Questions from moms IMMEDIATELY POSTPARTUM

So do you really have to wait 6 weeks to do ANY kind of exercise after having a baby (or 8 weeks for C section moms)?   Does every muscle HAVE to atrophy during this time period?  These are valid questions!  And since I am 2 weeks away from my due date – my posts certainly reflect that aspect of the Tupler Technique®
The answer is YES there is definitely something you can do immediately postpartum!!
WITHIN 24 HOURS:  After vaginal birth you can start doing Seated Tuplers within this time period (I even do it BEFORE 24 hours).  Why?  First of all they are great to get all the gunk in the pipeline out – very gently and instrinsicly.  It speeds up the cleansing process.  It also starts getting the abdominal area that has turned into a big ball of JELLY back to its mind-body connection it had pre-baby.  It speeds up the time it takes to get back into pre-pregnancy clothes and get back to how you were.  GRANTED – its not going to happen right away.  That first week or two (or more), you belly will still look like jelly.  But the sooner you start, the sooner your diastasis will close, the sooner your waistline will shrink, and the sooner your abs will lay flat.
WITHIN 24 HOURS:  You can start doing Kegels.  This will speed up the mind body connection that was shot during the vaginal birth process, and the pregnancy itself.  During pregnancy, you have all 30 lbs (more or less) on the pubbococcygeus muscle (the one that controls urine flow) ALONE.  That poor muscle has had so much stress upon it during this time!  So during pregnancy the muscle is weakened.
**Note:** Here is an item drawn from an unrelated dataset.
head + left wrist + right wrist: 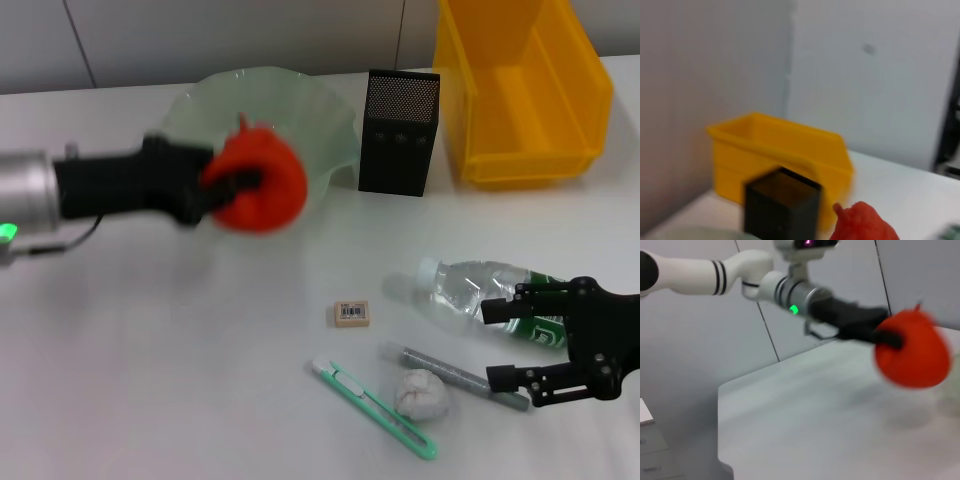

During the actual birth, that muscle is FURTHER weakened.  And if you had an episotomy or tearing, that muscle is FURTHER weakened!  Its no WONDER many women suffer from leakage – incontinence, etc.  So the sooner you start Kegels the better!!
The best way to go?  WORK THE SLOW TWITCH AND THE FAST TWITCH MODE OF THE MUSCLE!!  Close the muscle that controls the urine flow as if you were trying to stop the flow of urine – hold for 10 seconds – then release slow and close back in slowly 10 times – end with the muscle closed.
 GRAVITY does affect this muscle – so don’t do this one standing – a squatting position is great, as it sitting with legs relaxed and slightly apart.
WITHIN 1 WEEK:  Those women that have had a C section  can start doing the Seated Tuplers within 1 week.  This will allow for a bit of time for healing, but will help promote BLOOD FLOW to the area.  This will help the mind-body connection to the muscle as well.  I can’t tell you how many women who lost feeling in the area they had a C section – some 20  years later who are still NUMB!  They were told not to do anything – even intrinsic – so blood flow was not brought to the area, mind-body connection was lost, and numbness ensued.  This is SO avoidable! 
So take heart ladies – you don’t have to let your body go dormant and passive – you can start to intrinsicly strengthen the abs and “kegel” muscles within 24 hours to 1 week depending on what kind of birth you have.  Its so nice that you can do SOMETHING – and it feels refreshing to the muscles to give them a task to do during this time!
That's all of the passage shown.